As for other processes, they are completely independent of each other so there's no reason that the internal data structures of one would have any affect on the internal data structures of another.

0
ikegami On

You don't seem to understand what alignment is or what packed does.

Alignment just means the object must be found/placed at an address that's divisible by some number.
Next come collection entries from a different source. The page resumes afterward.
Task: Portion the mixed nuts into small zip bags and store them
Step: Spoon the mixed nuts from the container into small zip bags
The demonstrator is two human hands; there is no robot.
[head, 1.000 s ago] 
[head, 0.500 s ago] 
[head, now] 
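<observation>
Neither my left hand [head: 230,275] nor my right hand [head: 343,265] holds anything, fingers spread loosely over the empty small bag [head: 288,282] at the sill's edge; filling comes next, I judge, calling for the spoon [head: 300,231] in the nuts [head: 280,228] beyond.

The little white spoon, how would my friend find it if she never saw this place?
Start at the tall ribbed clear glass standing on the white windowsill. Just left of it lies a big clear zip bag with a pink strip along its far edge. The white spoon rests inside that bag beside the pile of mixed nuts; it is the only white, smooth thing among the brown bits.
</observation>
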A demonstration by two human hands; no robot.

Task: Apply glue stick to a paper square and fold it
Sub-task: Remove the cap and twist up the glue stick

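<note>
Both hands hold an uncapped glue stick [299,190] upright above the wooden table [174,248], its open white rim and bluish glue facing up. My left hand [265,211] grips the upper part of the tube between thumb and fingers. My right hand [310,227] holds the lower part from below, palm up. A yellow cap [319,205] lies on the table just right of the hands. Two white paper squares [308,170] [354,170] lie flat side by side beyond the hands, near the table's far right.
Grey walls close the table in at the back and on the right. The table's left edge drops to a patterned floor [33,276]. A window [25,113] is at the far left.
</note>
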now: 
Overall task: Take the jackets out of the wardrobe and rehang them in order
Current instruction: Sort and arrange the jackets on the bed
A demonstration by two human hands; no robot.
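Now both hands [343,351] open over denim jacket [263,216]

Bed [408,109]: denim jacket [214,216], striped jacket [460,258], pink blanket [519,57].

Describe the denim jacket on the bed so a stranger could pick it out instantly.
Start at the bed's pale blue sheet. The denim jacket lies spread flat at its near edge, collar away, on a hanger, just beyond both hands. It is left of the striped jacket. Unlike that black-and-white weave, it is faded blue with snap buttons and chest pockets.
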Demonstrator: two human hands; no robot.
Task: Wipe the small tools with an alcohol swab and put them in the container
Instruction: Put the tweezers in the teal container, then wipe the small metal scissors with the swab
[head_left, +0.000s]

The alignment of one type has no bearing on the alignments of other types in this or other programs or processes, except when one type (array, union, structure) contains an object or another type.

Improper alignment can result in performance penalty (or worse).

Since your structure isn't affected by packed since it doesn't use any padding, so let's consider a different structure.

struct yetAnotherStruct {
    uint8_t  foo1;
    uint32_t foo2;
    uint8_t  foo3;
};

Without __attribute__((packed)), this might compile as:

  • The struct has a size of 12.
  • foo1 is a uint8_t found at offset 0.
  • foo2 is a uint32_t found at offset 4.
  • foo3 is a uint8_t found at offset 8.
  • Must be placed at an address divisible by 4.
+---+---+---+---+---+---+---+---+---+---+---+---+
| 1 | padding   | 2             | 3 | padding   |
+---+---+---+---+---+---+---+---+---+---+---+---+

With __attribute__((packed)), this compiles as:

  • The struct has a size of 6.
  • foo1 is a uint8_t found at offset 0.
  • foo2 is a uint32_t found at offset 1.
  • foo3 is a uint8_t found at offset 5.
  • Must be placed at an address divisible by 1.
+---+---+---+---+---+---+
| 1 | 2             | 3 |
+---+---+---+---+---+---+

Those numbers are all it changes. Code that uses structs of this type uses those numbers to generate the appropriate CPU instructions to access, modify or allocate the structure. But that's it.

It doesn't affect any other structures in this or other programs in this or other processes (unless those structures contains this structure).